Directions |
Extract the lines of the material below, beginning with the first and ending with the line that holds "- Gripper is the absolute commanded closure". Skip every picture.

Dataset entries |
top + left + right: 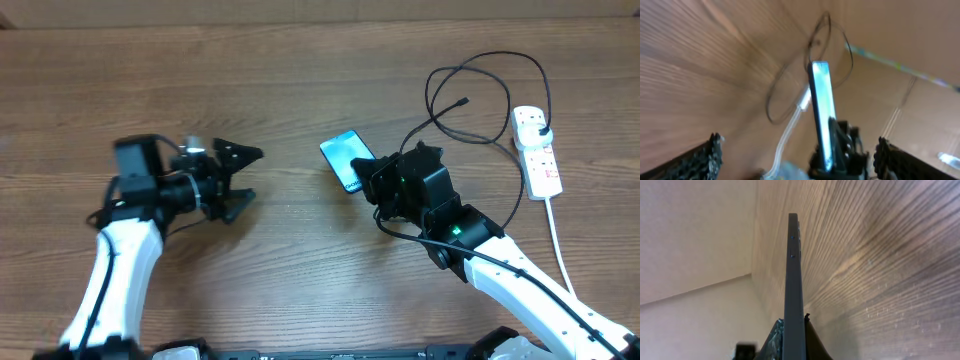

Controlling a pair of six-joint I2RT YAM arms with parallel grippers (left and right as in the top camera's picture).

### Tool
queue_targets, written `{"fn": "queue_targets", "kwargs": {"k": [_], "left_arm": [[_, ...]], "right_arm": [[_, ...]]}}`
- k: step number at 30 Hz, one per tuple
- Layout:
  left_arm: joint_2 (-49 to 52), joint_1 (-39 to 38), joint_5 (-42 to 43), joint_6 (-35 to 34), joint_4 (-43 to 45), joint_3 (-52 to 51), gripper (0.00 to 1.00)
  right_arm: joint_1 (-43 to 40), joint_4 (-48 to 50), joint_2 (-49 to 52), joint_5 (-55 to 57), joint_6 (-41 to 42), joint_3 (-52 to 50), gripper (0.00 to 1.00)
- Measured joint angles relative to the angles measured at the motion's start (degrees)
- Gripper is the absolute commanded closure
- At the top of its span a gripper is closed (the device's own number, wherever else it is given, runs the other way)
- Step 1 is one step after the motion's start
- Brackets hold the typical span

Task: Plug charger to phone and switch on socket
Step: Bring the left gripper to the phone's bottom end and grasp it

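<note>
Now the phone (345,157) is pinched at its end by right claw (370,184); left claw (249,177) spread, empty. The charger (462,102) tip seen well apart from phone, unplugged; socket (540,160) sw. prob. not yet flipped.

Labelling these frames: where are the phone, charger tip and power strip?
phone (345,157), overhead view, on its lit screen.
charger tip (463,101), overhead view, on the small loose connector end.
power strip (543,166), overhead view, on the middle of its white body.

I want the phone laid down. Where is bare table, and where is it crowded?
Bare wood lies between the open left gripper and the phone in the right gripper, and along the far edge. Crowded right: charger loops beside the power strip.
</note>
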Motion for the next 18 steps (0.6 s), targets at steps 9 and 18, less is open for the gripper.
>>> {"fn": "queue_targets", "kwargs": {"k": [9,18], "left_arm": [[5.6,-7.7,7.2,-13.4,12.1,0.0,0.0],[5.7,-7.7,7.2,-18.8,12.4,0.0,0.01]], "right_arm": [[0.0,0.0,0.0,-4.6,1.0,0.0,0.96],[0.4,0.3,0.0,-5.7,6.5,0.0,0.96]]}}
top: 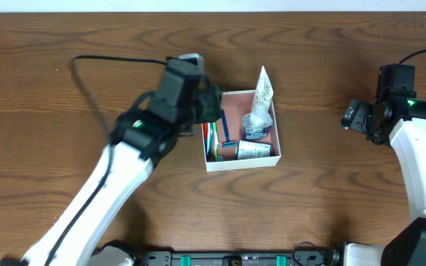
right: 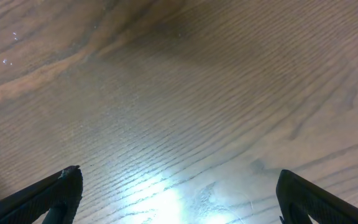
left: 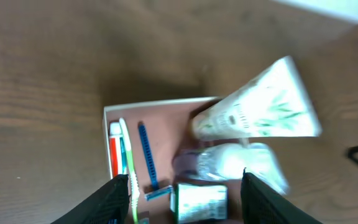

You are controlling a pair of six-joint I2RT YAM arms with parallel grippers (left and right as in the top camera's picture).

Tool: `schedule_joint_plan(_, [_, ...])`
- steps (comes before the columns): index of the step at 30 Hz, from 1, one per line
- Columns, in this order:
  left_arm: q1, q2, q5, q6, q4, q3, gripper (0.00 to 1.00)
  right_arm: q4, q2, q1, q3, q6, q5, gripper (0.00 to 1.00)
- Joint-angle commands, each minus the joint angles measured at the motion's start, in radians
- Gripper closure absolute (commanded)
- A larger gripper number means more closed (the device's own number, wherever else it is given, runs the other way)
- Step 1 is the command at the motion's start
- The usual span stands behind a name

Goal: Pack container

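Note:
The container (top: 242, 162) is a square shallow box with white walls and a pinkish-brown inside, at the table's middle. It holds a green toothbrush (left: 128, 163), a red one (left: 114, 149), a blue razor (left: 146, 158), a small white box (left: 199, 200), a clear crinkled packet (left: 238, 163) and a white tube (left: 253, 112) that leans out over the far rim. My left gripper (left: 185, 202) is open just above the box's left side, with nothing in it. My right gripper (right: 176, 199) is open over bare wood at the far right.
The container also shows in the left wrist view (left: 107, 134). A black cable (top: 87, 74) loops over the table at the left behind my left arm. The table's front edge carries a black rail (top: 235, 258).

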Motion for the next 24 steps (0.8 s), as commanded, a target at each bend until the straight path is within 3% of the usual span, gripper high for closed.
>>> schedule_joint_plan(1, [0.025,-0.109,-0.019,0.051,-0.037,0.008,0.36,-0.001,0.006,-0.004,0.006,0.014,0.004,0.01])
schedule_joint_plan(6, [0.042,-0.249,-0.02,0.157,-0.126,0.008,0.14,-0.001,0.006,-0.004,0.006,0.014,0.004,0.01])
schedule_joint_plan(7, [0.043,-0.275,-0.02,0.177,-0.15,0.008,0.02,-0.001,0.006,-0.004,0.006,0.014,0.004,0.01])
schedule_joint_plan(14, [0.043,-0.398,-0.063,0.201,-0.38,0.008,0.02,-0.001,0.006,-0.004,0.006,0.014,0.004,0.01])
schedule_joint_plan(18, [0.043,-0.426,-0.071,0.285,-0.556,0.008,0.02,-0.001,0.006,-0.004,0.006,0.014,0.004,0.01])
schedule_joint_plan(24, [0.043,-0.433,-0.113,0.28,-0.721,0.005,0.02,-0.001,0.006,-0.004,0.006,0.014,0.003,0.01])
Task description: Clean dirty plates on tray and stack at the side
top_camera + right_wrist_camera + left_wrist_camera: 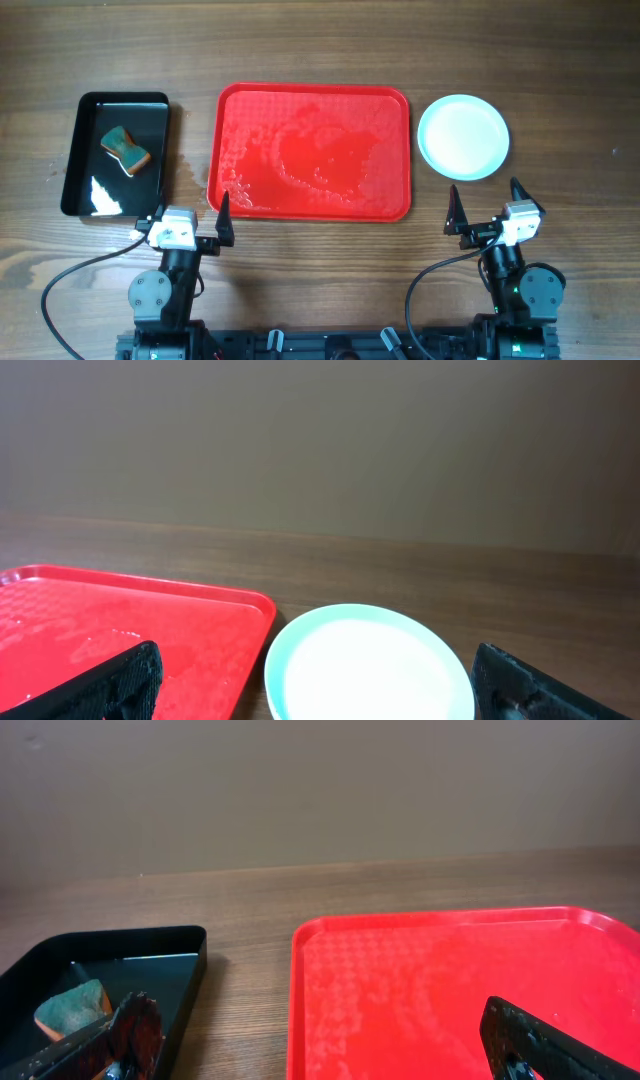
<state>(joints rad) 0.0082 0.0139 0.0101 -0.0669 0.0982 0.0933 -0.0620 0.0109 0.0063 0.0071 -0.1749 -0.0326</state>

Output of the task |
top + left + right: 

Controlling a pair of six-joint I2RT YAM arms with parallel grippers (left and right as in the top camera's picture).

### Tool
queue_targets, written `{"fn": "queue_targets", "kwargs": {"k": [_], "left_arm": [[_, ...]], "right_arm": [[_, ...]]}}`
- k: step number at 30 Hz, one per tuple
- Layout:
  left_arm: joint_2 (-49 to 52), joint_1 (-39 to 38), joint_5 (-42 to 43), joint_6 (-35 to 34), joint_4 (-43 to 45), joint_3 (-52 to 51), gripper (0.00 to 1.00)
  right_arm: joint_1 (-43 to 40), joint_4 (-48 to 50), joint_2 (-49 to 52), joint_5 (-55 to 57), joint_6 (-41 to 42), joint_3 (-52 to 50), gripper (0.00 to 1.00)
- Measured joint angles relative to the angles measured at the motion's start (degrees)
- Gripper is the absolute commanded closure

That makes the output complete.